Clostridium difficile (C. difficile) is a gram-positive, toxin-producing bacillus which is an intestinal pathogen in both humans and animals and causes a range of digestive disorders including inflammation of the bowel, abdominal pain, fever and diarrhea. C. difficile toxins include enterotoxin (Toxin A), cytotoxin (Toxin B) and a binary toxin. Two large protein toxins A and B are encoded by separate genes, tcdA and tcdB. Clostridium difficile infection (CDI) mainly caused by the activity of the genes tcdA and tcdB. The binary toxin is encoded by the genes cdtA and cdtB. The binary toxin caused increased adherence of bacteria to intestinal epithelium. The aim of the present study was isolation of C. difficile from feces of calves, and study of the frequency of C. difficile virulence genes.

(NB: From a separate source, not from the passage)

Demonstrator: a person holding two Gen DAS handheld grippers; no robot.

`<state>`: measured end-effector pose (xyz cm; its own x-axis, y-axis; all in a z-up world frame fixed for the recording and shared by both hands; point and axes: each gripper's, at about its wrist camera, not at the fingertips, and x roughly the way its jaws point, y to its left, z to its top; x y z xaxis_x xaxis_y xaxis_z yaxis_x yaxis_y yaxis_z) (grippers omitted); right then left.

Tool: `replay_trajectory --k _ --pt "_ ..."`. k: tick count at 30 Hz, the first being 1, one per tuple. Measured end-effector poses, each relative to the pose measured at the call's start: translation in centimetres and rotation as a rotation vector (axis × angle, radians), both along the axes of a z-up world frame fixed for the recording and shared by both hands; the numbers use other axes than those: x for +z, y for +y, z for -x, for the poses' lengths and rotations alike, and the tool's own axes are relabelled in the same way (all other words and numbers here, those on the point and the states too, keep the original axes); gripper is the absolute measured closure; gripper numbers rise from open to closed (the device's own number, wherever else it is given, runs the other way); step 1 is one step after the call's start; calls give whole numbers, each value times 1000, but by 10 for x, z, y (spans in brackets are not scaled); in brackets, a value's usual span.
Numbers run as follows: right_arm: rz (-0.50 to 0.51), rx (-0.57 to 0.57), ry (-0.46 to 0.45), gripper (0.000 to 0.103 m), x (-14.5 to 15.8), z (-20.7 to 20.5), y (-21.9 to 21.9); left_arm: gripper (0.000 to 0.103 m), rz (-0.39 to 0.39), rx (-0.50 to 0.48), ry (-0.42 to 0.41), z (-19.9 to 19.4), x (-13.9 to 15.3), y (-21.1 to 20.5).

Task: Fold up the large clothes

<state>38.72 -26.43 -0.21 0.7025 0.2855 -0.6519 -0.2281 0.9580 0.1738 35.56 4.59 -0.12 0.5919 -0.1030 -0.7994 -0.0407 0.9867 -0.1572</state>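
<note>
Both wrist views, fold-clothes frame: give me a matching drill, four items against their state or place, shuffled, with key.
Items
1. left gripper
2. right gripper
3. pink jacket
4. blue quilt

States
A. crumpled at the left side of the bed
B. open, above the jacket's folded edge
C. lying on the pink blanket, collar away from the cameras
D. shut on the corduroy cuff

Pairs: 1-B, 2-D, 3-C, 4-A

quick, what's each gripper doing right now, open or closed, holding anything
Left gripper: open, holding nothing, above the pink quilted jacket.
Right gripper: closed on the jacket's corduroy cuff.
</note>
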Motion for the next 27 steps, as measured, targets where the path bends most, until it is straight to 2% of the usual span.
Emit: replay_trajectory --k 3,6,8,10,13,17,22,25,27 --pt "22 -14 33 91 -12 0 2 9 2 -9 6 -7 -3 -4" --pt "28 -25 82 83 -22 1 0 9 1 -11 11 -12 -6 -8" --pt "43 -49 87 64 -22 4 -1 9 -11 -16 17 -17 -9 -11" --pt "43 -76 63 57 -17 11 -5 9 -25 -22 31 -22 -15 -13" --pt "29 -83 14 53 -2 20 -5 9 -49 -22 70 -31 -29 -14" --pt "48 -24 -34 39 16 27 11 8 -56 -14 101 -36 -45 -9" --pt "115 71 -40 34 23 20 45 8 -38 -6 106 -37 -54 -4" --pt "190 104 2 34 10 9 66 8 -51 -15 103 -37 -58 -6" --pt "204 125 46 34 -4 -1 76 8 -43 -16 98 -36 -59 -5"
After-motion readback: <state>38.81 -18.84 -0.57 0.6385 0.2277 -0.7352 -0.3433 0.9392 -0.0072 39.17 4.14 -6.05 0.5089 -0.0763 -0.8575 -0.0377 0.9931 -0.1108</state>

150 samples of fresh feces from calves were collected and C. difficile was isolated from feces of calves using bacterial culture methods. DNA was extracted by a genomic DNA purification kit. Then PCR method was used for definitive diagnosis of C. difficile. Multiplex PCR method performed for identification of tcdA, tcdB, cdtA and cdtB genes. In the final stage antimicrobial resistance determining was carried out by standard Bauer-Kirby disk diffusion method.
C. difficile was isolated from 90 samples (60%). The tcdA was observed in 8 isolates (8.8%), tcdB in 16 isolates (17.7%), cdtA in 8 isolates (8.8%) and cdtB in 14 isolates (15.5%). Only 1 isolated (1.1%) was containing all four genes tcdA, tcdB, cdtA and cdtB, 2 isolates (2.2%) only had both tcdA and tcdB genes, and there was no sample positive only for both cdtA and cdtB. The highest rate of drug resistance was against clindamycin (100%) and the highest rate of drug sensitivity was against ciprofloxacin (50%).
The results showed high incidence of C. difficile and also high antibiotic resistance of this bacterium, but frequency of strains containing virulence genes (tcdA, tcdB, cdtA and cdtB) was low.